Task statement
The whole listing that follows is to be restated word for word, images excluded.

== Segment start ==

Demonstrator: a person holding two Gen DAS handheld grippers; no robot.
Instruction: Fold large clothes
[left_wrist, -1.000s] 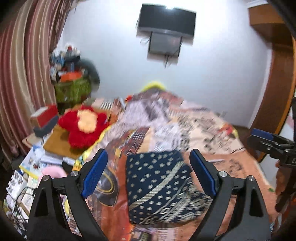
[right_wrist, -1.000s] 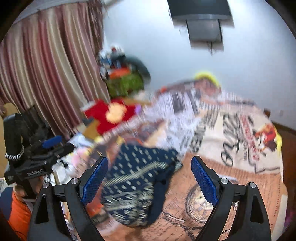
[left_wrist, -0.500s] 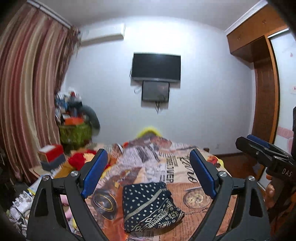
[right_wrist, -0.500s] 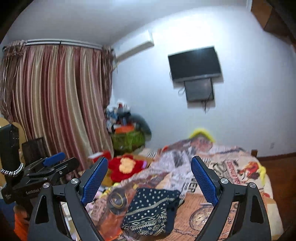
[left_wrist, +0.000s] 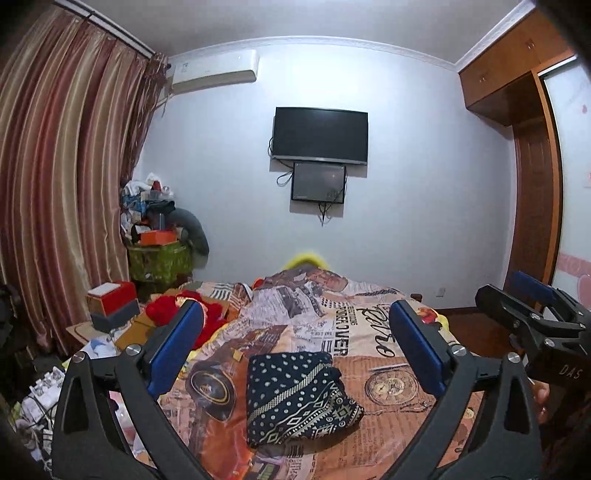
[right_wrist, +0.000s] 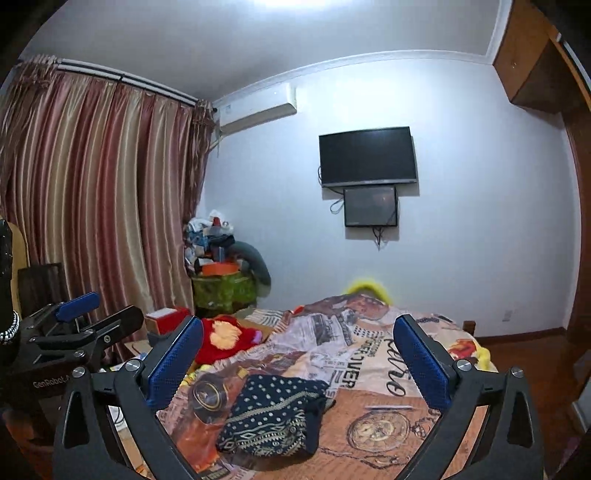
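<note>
One folded garment (left_wrist: 295, 397) out ahead of both grippers, lying flat on the printed bedspread (left_wrist: 369, 332). Navy cloth, scattered with pale dots, crossed by a diagonal cream band, with diamond and zigzag borders along the near edge. Folded into a compact, roughly square packet, corners a little loose on the right side, the near right corner bulging outward.

Left gripper (left_wrist: 295, 343) opening right now, blue pads spread wide, nothing between them, nothing touched. Folded garment seen through the gap, below and beyond the fingertips, clear of both pads.

Right gripper (right_wrist: 297, 360) opening as well, jaws wide apart, empty. From here, folded garment (right_wrist: 273, 417) below the fingertips and nearer the left finger, again well clear of the pads.

Each gripper caught in the other's view: right one at the far right of the left camera, left one at the far left of the right camera.

Count beyond the fingers: two dark screens on the far wall, a television (left_wrist: 320, 134) with a smaller screen (left_wrist: 318, 182) just under it. One air conditioner (left_wrist: 214, 70) up left. One red plush toy (right_wrist: 225, 339) left of the bedspread. One red box (left_wrist: 112, 295) farther left.
</note>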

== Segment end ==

Response area
Demonstrator: a person holding two Gen DAS handheld grippers; no robot.
Instruction: Fold large clothes
[left_wrist, -1.000s] 
[right_wrist, -1.000s] 
[left_wrist, -0.500s] 
[right_wrist, -0.500s] 
[left_wrist, +0.000s] 
[right_wrist, +0.000s] 
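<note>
One folded garment (left_wrist: 295, 397) out ahead of both grippers, lying flat on the printed bedspread (left_wrist: 369, 332). Navy cloth, scattered with pale dots, crossed by a diagonal cream band, with diamond and zigzag borders along the near edge. Folded into a compact, roughly square packet, corners a little loose on the right side, the near right corner bulging outward.

Left gripper (left_wrist: 295, 343) opening right now, blue pads spread wide, nothing between them, nothing touched. Folded garment seen through the gap, below and beyond the fingertips, clear of both pads.

Right gripper (right_wrist: 297, 360) opening as well, jaws wide apart, empty. From here, folded garment (right_wrist: 273, 417) below the fingertips and nearer the left finger, again well clear of the pads.

Each gripper caught in the other's view: right one at the far right of the left camera, left one at the far left of the right camera.

Count beyond the fingers: two dark screens on the far wall, a television (left_wrist: 320, 134) with a smaller screen (left_wrist: 318, 182) just under it. One air conditioner (left_wrist: 214, 70) up left. One red plush toy (right_wrist: 225, 339) left of the bedspread. One red box (left_wrist: 112, 295) farther left.
</note>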

The submitted answer is complete.